*Activity*: Each line of the data that includes the string "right" is to be copied out.

──────────────────────────────

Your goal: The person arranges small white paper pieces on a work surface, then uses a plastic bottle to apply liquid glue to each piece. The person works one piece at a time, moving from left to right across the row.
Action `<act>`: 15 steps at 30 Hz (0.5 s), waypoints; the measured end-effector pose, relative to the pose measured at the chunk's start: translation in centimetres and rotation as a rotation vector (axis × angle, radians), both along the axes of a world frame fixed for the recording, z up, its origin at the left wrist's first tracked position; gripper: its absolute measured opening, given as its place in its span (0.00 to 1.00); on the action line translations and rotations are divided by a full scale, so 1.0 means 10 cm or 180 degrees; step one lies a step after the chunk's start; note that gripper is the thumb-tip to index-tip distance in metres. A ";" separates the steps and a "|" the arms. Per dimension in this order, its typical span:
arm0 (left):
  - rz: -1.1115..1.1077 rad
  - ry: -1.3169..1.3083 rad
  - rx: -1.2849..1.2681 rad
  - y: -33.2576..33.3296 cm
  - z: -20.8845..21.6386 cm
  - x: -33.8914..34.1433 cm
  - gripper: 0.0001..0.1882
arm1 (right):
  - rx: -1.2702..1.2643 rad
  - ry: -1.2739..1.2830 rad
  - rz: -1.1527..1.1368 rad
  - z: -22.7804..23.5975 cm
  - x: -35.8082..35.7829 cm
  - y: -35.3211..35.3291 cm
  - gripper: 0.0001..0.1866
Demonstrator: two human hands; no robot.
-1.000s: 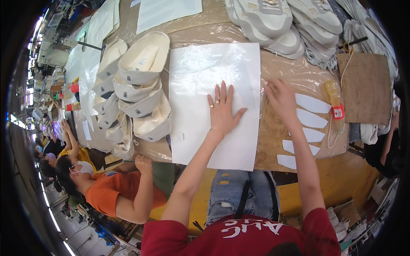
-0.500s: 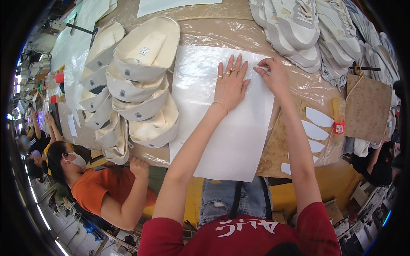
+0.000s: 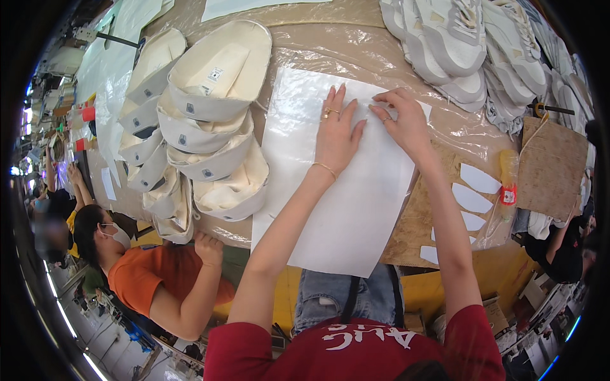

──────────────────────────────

*Result*:
Your goal: The person arranges small white paper pieces on a work surface, then uses a plastic bottle to apply liquid glue to each piece. The person works one piece at a time, moving from left to right across the row.
arm1 (right):

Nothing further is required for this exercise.